Currently, we have not investigated the roles of B-cells or T-cells underlying the VITT immune response, nor the role of complement in initiating the immune response or in contributing to subsequent antibody-mediated immunothrombosis.35 Our PF4 preparation contains a small amount of PF4variant-1 (which is also released by platelets in vivo); we cannot define its role in platelet or granulocyte activation.

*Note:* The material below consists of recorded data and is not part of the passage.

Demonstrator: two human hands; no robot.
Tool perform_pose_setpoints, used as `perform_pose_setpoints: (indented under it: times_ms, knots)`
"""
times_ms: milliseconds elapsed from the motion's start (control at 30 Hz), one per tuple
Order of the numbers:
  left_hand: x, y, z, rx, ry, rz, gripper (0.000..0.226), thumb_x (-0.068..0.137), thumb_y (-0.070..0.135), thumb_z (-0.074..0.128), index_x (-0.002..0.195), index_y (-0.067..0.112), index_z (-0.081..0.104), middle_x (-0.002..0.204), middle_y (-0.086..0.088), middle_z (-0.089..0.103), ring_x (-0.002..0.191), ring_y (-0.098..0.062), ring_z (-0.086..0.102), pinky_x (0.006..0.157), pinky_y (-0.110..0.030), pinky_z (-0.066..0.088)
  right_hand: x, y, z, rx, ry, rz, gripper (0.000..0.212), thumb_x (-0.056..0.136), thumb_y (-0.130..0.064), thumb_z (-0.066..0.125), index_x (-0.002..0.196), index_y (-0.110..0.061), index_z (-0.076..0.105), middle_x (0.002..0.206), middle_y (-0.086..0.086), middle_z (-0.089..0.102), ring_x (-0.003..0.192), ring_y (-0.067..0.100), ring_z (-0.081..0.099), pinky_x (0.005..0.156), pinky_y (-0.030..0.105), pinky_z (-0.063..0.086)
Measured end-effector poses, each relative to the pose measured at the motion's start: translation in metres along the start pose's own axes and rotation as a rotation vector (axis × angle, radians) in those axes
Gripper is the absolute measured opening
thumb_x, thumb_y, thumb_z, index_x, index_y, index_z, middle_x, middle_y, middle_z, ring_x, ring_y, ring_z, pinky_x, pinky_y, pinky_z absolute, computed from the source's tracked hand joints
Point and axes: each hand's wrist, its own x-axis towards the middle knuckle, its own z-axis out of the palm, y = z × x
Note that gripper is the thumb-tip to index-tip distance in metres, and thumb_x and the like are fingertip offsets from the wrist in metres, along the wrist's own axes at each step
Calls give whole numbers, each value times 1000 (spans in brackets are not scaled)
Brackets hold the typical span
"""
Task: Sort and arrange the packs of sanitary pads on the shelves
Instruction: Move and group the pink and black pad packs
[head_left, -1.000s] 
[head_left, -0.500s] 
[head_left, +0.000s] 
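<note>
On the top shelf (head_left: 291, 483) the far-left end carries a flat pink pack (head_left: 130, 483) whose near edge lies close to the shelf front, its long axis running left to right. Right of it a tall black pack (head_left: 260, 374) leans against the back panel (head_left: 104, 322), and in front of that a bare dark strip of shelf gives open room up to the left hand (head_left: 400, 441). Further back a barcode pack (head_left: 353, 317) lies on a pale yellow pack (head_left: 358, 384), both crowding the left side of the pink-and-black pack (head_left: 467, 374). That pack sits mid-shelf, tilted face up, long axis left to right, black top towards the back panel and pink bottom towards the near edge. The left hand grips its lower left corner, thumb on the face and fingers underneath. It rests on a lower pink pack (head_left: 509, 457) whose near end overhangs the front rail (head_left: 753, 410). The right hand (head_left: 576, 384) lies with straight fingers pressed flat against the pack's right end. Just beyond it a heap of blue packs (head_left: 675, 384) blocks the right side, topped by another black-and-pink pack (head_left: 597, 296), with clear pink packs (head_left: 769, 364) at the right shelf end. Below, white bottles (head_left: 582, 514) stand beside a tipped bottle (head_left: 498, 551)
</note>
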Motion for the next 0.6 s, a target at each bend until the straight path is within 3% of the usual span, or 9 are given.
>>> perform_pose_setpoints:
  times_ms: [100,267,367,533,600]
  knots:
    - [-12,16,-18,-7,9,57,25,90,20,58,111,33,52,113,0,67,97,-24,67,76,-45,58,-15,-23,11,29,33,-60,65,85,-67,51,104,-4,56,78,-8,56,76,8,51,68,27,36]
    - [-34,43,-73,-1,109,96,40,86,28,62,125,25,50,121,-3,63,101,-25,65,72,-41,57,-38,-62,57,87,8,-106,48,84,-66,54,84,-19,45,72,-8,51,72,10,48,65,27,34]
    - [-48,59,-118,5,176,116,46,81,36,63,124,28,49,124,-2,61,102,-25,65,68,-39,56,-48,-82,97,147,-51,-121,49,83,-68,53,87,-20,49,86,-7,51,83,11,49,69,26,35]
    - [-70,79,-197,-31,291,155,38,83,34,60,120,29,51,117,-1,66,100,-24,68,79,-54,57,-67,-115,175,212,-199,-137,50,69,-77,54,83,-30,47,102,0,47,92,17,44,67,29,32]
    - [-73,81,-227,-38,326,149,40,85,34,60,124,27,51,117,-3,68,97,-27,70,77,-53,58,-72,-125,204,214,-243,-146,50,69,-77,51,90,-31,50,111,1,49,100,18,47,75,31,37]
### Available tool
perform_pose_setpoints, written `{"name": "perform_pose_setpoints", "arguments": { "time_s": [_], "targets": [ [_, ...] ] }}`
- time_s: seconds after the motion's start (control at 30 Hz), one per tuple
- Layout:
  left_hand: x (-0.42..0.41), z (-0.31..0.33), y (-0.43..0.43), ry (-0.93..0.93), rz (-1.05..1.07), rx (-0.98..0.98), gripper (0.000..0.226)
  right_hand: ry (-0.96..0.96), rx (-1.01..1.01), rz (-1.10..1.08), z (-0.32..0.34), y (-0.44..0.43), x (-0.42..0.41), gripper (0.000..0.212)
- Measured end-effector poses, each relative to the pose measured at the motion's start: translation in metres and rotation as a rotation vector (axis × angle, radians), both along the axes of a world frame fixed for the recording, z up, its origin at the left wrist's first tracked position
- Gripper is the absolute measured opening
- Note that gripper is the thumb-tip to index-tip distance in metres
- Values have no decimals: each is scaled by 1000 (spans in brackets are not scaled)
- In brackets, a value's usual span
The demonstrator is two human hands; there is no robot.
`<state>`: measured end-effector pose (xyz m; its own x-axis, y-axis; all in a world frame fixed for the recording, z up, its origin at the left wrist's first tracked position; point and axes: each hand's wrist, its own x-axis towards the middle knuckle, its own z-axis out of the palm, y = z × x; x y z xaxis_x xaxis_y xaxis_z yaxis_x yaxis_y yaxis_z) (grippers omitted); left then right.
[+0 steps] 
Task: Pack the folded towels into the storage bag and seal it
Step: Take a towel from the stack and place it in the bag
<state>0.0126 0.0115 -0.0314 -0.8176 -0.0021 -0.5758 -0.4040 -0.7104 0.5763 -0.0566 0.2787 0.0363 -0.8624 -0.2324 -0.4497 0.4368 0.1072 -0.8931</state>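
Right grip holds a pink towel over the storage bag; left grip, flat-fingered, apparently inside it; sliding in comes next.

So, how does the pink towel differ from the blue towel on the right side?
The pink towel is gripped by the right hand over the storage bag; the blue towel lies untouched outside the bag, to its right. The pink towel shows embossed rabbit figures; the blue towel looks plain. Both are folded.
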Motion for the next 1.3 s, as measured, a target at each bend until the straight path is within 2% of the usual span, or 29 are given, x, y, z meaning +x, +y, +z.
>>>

We have provided evidence that VITT is not a consequence of antibodies directed against the SARS-CoV-2 spike protein (produced by all vaccines) cross-reacting with PF4 (preprint).36 Those findings, together with our current study, indicate it is the adenovirus vector-based vaccines that are at risk of inducing VITT through adenovirus and/or other PF4-DNA interactions. The degree of acute inflammatory response induced by the vaccine components appears as an important—potentially remediable—cofactor that could be diminished by reducing impurities and omitting EDTA.
In summary, our study provides a mechanism by which an adenoviral vector vaccine can trigger an immune response leading to highly reactive anti-PF4 antibodies with downstream FcγIIa receptor-dependent amplification recruiting neutrophils and triggering NETosis with prothrombotic consequences.